EAST Firearm Injury Prevention Statement Released December 2018

Firearm injury care and prevention are core components of our clinical practices at home and our organizational goals in the Eastern Association for the Surgery of Trauma (EAST). In response to the unrelenting cadence of this preventable injury pattern and its associated media coverage, numerous major professional organizations have published position statements and proposed strategic initiatives to reduce the incidence of firearm injury.

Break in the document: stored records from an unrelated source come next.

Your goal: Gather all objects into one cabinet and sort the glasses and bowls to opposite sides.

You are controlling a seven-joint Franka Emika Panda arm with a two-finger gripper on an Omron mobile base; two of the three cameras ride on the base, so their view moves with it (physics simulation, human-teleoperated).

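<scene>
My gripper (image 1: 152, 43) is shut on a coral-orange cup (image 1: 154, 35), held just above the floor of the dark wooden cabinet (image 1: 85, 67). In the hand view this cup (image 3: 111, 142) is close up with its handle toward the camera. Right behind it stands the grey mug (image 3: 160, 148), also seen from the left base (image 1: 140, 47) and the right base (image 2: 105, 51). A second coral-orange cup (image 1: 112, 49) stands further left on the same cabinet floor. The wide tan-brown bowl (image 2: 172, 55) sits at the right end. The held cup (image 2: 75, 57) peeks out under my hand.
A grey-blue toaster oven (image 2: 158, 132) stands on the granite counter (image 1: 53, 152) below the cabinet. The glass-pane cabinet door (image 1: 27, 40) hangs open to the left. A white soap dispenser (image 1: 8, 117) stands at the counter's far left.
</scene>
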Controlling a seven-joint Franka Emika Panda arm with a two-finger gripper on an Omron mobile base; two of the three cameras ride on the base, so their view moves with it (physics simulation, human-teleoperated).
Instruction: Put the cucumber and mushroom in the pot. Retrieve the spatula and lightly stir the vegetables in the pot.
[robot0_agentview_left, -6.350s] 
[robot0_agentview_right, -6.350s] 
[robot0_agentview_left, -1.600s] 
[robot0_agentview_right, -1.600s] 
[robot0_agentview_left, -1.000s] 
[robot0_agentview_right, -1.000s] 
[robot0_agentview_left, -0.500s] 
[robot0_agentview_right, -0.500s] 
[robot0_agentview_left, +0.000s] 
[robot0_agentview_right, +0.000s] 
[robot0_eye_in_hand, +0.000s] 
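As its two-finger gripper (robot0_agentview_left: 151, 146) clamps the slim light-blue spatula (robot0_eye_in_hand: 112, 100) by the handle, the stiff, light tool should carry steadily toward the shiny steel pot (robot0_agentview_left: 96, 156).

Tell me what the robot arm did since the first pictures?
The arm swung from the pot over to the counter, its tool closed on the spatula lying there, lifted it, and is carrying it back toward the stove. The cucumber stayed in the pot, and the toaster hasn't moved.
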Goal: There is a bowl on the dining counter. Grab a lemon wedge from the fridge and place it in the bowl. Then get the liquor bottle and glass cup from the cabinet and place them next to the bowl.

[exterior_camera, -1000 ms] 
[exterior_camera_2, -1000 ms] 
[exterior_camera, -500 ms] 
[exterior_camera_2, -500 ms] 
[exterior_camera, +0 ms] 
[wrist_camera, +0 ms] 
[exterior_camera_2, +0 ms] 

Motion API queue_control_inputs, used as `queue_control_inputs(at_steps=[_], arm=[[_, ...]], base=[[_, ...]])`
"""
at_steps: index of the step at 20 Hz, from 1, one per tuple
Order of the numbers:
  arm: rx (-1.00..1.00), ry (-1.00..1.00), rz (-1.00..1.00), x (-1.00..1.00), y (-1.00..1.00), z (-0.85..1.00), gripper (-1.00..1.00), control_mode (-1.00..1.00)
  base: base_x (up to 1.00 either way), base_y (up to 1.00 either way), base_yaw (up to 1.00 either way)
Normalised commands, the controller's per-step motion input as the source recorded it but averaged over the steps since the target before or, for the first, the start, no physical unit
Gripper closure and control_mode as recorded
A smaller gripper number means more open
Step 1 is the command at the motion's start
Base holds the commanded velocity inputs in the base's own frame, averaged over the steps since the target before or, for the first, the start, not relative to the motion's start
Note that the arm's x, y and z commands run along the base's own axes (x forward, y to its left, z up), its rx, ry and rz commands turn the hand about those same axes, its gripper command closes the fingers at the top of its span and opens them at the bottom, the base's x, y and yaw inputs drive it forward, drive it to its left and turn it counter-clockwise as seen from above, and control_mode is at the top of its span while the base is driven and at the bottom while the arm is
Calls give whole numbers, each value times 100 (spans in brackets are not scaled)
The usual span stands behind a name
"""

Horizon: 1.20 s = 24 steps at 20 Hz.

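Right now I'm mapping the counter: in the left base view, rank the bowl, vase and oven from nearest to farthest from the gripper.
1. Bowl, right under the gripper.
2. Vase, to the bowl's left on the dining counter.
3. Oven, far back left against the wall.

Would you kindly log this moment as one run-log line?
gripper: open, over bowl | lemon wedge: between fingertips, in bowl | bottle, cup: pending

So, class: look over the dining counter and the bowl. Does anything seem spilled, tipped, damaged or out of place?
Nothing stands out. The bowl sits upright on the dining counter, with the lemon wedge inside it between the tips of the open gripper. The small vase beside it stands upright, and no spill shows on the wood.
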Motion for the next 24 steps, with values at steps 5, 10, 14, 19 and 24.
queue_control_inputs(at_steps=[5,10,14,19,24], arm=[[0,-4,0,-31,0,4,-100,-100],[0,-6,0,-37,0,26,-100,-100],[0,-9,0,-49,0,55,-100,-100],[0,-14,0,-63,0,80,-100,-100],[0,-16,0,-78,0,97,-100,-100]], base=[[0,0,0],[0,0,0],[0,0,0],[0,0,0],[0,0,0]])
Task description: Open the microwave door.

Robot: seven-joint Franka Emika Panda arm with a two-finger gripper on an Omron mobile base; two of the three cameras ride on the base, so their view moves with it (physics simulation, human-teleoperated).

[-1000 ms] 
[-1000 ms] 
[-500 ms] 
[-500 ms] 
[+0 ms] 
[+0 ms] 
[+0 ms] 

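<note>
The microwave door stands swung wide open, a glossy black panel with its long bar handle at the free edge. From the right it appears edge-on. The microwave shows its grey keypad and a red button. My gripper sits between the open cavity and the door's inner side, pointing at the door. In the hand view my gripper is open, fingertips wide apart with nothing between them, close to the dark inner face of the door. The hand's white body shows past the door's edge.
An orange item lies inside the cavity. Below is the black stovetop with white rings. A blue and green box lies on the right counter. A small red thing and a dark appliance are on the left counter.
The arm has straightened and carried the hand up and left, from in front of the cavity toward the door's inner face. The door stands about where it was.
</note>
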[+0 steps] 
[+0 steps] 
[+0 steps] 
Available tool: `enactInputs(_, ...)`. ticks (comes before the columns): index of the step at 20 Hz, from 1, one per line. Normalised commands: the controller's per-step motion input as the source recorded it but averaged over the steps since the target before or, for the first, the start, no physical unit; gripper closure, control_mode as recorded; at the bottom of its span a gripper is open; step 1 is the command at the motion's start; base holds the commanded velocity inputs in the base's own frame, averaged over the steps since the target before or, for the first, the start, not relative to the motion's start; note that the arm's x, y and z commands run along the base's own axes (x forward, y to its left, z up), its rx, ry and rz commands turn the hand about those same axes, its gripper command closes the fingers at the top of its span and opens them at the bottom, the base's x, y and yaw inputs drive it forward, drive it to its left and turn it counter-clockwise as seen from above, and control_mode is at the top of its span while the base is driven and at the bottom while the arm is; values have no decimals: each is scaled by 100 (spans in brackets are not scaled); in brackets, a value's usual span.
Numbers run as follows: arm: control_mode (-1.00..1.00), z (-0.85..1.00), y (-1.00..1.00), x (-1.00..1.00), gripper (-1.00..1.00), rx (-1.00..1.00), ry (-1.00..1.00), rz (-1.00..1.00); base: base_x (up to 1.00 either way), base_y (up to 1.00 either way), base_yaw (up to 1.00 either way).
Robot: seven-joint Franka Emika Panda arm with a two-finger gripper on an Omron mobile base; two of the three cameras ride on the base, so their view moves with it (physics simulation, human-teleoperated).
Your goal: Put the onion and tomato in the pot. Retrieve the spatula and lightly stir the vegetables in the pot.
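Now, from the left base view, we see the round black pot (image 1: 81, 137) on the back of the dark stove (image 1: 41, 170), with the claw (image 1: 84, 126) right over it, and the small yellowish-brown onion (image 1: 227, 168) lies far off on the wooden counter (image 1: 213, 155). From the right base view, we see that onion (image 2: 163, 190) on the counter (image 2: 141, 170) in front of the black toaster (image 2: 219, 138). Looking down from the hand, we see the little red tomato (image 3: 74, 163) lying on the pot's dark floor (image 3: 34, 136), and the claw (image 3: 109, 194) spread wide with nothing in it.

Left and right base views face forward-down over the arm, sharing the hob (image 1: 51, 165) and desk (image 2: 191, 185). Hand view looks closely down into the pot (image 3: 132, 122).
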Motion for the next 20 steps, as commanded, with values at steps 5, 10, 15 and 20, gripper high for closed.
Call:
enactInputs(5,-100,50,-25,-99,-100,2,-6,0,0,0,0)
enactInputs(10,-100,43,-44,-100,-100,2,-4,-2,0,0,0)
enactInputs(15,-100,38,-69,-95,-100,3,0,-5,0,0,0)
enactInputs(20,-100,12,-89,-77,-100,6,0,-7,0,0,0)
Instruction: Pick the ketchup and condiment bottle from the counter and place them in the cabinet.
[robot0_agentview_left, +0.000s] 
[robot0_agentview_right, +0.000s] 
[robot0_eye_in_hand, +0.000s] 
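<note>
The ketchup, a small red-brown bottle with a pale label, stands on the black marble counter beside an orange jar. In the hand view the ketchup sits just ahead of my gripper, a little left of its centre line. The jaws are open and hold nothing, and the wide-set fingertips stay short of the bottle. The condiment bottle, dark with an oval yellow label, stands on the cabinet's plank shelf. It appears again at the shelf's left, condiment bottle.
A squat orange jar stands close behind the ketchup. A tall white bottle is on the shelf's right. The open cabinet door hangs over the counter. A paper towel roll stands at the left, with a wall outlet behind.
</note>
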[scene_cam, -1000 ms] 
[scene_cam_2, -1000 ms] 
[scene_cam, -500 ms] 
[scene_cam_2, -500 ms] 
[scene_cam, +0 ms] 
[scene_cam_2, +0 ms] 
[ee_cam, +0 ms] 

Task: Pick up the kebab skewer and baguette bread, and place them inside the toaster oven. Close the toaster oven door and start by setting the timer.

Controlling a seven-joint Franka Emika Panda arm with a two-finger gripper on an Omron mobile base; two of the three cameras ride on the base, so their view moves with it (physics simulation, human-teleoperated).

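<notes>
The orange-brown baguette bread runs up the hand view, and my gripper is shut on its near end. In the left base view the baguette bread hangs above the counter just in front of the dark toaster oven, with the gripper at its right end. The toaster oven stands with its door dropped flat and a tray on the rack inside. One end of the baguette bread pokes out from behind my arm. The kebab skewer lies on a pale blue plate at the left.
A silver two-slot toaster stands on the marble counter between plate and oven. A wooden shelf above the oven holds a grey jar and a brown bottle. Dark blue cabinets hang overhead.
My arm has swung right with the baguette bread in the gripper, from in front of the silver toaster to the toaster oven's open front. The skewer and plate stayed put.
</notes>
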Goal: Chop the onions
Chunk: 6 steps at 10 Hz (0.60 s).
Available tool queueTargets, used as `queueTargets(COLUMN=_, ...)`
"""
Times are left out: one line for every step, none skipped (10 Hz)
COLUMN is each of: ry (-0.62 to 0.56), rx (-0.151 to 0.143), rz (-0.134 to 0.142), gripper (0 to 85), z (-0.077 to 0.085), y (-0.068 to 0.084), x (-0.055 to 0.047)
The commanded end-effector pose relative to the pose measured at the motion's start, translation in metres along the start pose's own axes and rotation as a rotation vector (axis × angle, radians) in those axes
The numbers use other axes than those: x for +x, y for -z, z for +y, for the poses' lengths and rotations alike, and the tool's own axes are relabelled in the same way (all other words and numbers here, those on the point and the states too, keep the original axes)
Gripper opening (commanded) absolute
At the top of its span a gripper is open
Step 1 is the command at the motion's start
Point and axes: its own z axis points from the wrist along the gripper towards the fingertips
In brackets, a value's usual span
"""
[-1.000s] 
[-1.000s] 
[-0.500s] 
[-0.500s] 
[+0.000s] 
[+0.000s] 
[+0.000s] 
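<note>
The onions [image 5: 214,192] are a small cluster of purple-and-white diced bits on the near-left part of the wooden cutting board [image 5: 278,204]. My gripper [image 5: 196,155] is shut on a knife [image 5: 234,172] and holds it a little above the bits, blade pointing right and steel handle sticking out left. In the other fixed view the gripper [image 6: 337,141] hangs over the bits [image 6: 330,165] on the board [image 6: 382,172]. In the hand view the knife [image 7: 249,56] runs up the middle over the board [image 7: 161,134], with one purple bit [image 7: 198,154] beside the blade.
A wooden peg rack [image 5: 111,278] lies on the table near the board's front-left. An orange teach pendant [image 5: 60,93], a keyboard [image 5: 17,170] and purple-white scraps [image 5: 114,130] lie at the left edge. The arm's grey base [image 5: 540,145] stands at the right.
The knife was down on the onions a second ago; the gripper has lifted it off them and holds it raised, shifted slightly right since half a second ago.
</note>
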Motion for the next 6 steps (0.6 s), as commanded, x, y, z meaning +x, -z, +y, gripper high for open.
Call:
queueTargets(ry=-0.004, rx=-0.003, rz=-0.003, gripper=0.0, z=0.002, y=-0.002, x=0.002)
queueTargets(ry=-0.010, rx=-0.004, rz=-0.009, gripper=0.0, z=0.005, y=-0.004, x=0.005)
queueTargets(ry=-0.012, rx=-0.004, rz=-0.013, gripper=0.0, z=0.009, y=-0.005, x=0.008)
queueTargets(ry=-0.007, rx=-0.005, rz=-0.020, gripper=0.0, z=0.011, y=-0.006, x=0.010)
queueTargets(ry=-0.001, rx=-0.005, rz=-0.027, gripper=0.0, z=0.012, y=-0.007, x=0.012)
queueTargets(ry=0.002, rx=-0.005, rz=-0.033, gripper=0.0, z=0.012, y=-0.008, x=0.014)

In 1995, EAST published an organizational statement on firearm injury in the Journal of Trauma and Acute Care Surgery - Violence in America: A Public Health Crisis--The Role of FirearmsFebruary 1995 - Volume 38 - Issue 2 - p 163-168. Members of the EAST Violence Prevention Task Force, Chaired by Dr. C. William Schwab, assembled a Position Paper Committee led by Dr. Eric Frykberg. The Committee members examined the magnitude of firearm injury as a health problem, discussed the role of firearms in violence, assessed the cost of firearm injury, and acknowledged the argument against firearm regulation. Not every person will agree with every point of this 1995 statement, but we must acknowledge that is was written by our trauma provider peers based upon the dramatic increase in civilian firearm injury occurring at the time and available scientific evidence.

In 2018, based upon current scientific evidence and public policy, the EAST Firearm Injury Prevention Task Force chaired by Dr. Marie Crandall and the EAST Injury Control and Violence Prevention Committee chaired by Dr. Joseph Sakran drafted an updated EAST Firearm Injury Prevention Statement. The statement was approved by the EAST Board of Directors on September 26, 2018. The 2018 statement was published by the Journal of Trauma and Acute Care Surgery in the January 2019 - Volume 86 - Issue 1 - p 168–170 

Andrew C. Bernard, MD, FACS
2018 EAST President

The EAST Board of Directors recognizes the EAST Firearm Injury Prevention Task Force for their work on this statement.

Statement
Firearm violence is a public health crisis of epidemic proportions. Over 30 000 Americans die from gunshot wounds every year, and countless others are injured.

Surgeons and trauma care providers are a diverse group, encompassing a wide range of ages, all sexes, all races and ethnicities, and differing political beliefs. At the Eastern Association for the Surgery of Trauma (EAST), we feel that our current efforts to reduce firearm-related injuries and violence are insufficient. EAST believes that saving individual lives without addressing the underpinnings of violence and the obvious vector, firearms, is contributing to the ongoing suffering.

Therefore, as an organization of providers who care for the patient with injuries, and specifically victims of firearm injury, we are committed to the health and safety of our patients and their communities. EAST makes the following statement:

Firearm-related injury and death are a complex public health problem.

  • EAST supports evidence-based strategies to reduce firearm injuries including the following:

  • Federal funding of firearm-related research to inform solutions.

  • Violence and injury prevention programs that address conflict resolution.

  • Programs that teach non-violent conflict resolution, coping strategies, and anger management.

  • Improved access and quality of mental health services.

  • Recognition of the other factors that affect these issues including structural violence, domestic violence, and mental health.

  • Limited access to firearms through mandatory safe storage (keeping guns unloaded in a safe with ammunition stored in a separate locked device), gun locks, trigger locks, and other safe storage practices.

  • Expanded universal background checks to include all firearms sales in any venue.

  • Mandatory waiting periods and universal background checks for acquisition of firearms.

  • Limited civilian access to highly lethal firearms and firearm accessories, such as high velocity rifles, high-capacity magazines, trigger cranks, and bump stocks.

  • Limited dissemination of technology to enhance lethality or bypass standard safety and/or screening (eg, three-dimensional printing firearms).

We hope you will join EAST to develop non-partisan and evidence-based solutions for our patients. Standing by and becoming increasingly numb to the rising injury and death toll being witnessed across this country is not an option. Please stand with EAST to affect change.